Start of Supplied data

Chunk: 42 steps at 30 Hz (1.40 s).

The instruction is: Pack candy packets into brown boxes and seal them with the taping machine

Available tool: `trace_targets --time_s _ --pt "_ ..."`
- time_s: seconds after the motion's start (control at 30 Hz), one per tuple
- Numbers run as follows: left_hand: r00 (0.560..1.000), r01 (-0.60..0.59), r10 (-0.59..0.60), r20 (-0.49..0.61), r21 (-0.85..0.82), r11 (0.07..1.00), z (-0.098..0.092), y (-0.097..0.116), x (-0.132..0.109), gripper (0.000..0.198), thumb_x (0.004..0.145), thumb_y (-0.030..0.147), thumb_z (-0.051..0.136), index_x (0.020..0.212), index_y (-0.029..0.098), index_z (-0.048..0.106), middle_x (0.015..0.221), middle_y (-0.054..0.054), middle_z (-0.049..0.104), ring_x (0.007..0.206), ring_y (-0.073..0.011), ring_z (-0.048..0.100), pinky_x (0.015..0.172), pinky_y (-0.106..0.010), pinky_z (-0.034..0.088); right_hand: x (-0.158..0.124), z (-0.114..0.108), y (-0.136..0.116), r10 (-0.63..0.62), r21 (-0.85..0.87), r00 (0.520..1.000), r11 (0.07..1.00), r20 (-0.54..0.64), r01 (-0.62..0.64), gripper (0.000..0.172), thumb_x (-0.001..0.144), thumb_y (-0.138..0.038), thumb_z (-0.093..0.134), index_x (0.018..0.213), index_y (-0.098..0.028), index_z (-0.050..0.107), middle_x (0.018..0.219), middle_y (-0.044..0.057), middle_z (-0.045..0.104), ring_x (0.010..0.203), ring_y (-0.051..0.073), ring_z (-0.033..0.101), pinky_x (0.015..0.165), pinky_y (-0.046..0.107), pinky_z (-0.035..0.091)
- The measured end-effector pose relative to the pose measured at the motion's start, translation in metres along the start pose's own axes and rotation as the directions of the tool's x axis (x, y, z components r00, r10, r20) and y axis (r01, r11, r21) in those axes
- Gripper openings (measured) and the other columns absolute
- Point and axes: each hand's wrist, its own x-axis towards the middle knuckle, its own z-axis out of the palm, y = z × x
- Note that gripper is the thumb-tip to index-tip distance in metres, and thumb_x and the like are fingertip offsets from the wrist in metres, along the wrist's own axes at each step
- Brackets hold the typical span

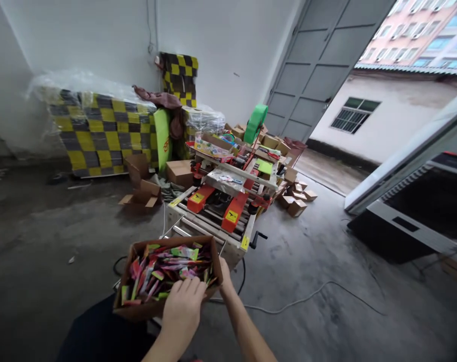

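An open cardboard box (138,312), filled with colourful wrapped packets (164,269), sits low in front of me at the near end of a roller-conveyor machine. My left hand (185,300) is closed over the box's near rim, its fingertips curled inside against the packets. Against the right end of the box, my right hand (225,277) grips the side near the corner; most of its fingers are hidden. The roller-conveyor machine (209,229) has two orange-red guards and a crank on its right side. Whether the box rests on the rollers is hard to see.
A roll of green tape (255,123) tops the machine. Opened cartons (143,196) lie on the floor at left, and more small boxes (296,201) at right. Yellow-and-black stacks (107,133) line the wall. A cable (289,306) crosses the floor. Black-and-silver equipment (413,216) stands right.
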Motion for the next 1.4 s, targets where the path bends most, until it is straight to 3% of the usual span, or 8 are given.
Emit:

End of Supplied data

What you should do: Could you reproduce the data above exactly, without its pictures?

Reply:
Chunk: 42 steps at 30 Hz (1.40 s).

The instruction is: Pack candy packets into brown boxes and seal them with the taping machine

Available tool: `trace_targets --time_s _ --pt "_ ..."`
- time_s: seconds after the motion's start (control at 30 Hz), one per tuple
- Numbers run as follows: left_hand: r00 (0.560..1.000), r01 (-0.60..0.59), r10 (-0.59..0.60), r20 (-0.49..0.61), r21 (-0.85..0.82), r11 (0.07..1.00), z (-0.098..0.092), y (-0.097..0.116), x (-0.132..0.109), gripper (0.000..0.198), thumb_x (0.004..0.145), thumb_y (-0.030..0.147), thumb_z (-0.051..0.136), index_x (0.020..0.212), index_y (-0.029..0.098), index_z (-0.048..0.106), middle_x (0.015..0.221), middle_y (-0.054..0.054), middle_z (-0.049..0.104), ring_x (0.007..0.206), ring_y (-0.073..0.011), ring_z (-0.048..0.100), pinky_x (0.015..0.172), pinky_y (-0.106..0.010), pinky_z (-0.034..0.088); right_hand: x (-0.158..0.124), z (-0.114..0.108), y (-0.136..0.116), r10 (-0.63..0.62), r21 (-0.85..0.87), r00 (0.520..1.000), r11 (0.07..1.00), r20 (-0.54..0.64), r01 (-0.62..0.64), gripper (0.000..0.172), thumb_x (-0.001..0.144), thumb_y (-0.138..0.038), thumb_z (-0.093..0.134), index_x (0.018..0.213), index_y (-0.098..0.028), index_z (-0.050..0.107), middle_x (0.018..0.219), middle_y (-0.044..0.057), middle_z (-0.045..0.104), ring_x (0.010..0.203), ring_y (-0.051..0.073), ring_z (-0.033..0.101), pinky_x (0.015..0.165), pinky_y (-0.046..0.107), pinky_z (-0.035..0.091)
- The measured end-effector pose relative to the pose measured at the motion's start, translation in metres along the start pose's own axes and rotation as the directions of the tool's x axis (x, y, z components r00, r10, r20) and y axis (r01, r11, r21) in those axes
- Gripper openings (measured) and the other columns absolute
- Point and axes: each hand's wrist, its own x-axis towards the middle knuckle, its own z-axis out of the palm, y = z × x
- Note that gripper is the thumb-tip to index-tip distance in metres, and thumb_x and the like are fingertip offsets from the wrist in metres, along the wrist's own axes at each step
- Brackets hold the typical span


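An open cardboard box (138,312), filled with colourful wrapped packets (164,269), sits low in front of me at the near end of a roller-conveyor machine. My left hand (185,300) is closed over the box's near rim, its fingertips curled inside against the packets. Against the right end of the box, my right hand (225,277) grips the side near the corner; most of its fingers are hidden. The roller-conveyor machine (209,229) has two orange-red guards and a crank on its right side. Whether the box rests on the rollers is hard to see.
A roll of green tape (255,123) tops the machine. Opened cartons (143,196) lie on the floor at left, and more small boxes (296,201) at right. Yellow-and-black stacks (107,133) line the wall. A cable (289,306) crosses the floor. Black-and-silver equipment (413,216) stands right.
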Motion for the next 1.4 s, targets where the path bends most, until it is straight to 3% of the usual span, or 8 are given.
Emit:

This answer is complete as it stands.